Really Good Coffee & Tea
The Comptoir Irelandais has some really good black teas. I like the Whitard brand for Earl Grey. Lots of other good British foods can be found there including baked beans and mixes for different baked goods.
We prefer Starbucks medium roasts like their Guatemalan blend as I find it a bit less acidic and lighter than other coffees I could find here. Starbucks at the train station often runs specials for a free drink with a purchase of a bag of coffee. They also sell the pods at the grocery store if you have that kind of coffee maker.
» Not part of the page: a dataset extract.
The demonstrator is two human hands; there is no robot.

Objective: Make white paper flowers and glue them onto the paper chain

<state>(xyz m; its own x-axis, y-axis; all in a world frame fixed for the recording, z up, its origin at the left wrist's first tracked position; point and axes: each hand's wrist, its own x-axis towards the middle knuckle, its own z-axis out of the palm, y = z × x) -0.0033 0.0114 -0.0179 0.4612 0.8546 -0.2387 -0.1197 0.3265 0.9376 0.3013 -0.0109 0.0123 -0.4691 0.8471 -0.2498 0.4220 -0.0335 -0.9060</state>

The most commonly used flour in France is type 55, but if you’re using American recipes you’ll probably want to use type 45 as it has a higher protein content and is more similar to all-purpose flour. However, it seems to be a little bit finer, so sometimes it makes recipes more dense, and for certain recipes (like for yeast bread) you may need to add more flour. Speaking of yeast, you’ll find that in the baking aisle – it’s not refrigerated like it is in the US. And speaking of refrigeration, all of the eggs and most of the milk here is not refrigerated.
The groceries stores here don’t sell a liquid pure vanilla extract, however the imitation vanilla extract is just fine as an ingredient for most baking recipes. I prefer pure vanilla for things where you really taste it, such as adding to homemade whipped cream or plain scones with a dash of vanilla, or a vanilla granola. Gousse de Vanille en Poudre Sucrées can be found in the grocery store baking aisle and is usually in a box hanging up.
Peppermint Candy Canes
When we first moved to France we were surprised that the red and white candy canes were all berry flavored, not peppermint like we were used to. Finally we found them again at the store downtown (Matt Store Is). They usually have a limited number throughout the Christmas season.
I like them for making my family’s traditional peppermint stick ice cream, which I made for Weaver’s Orchard’s blog and made this quick how-to video about. It’s very important to use a simple vanilla ice cream like Hagen-Daz as French vanilla ice cream has too different of a flavor to pair with the peppermint.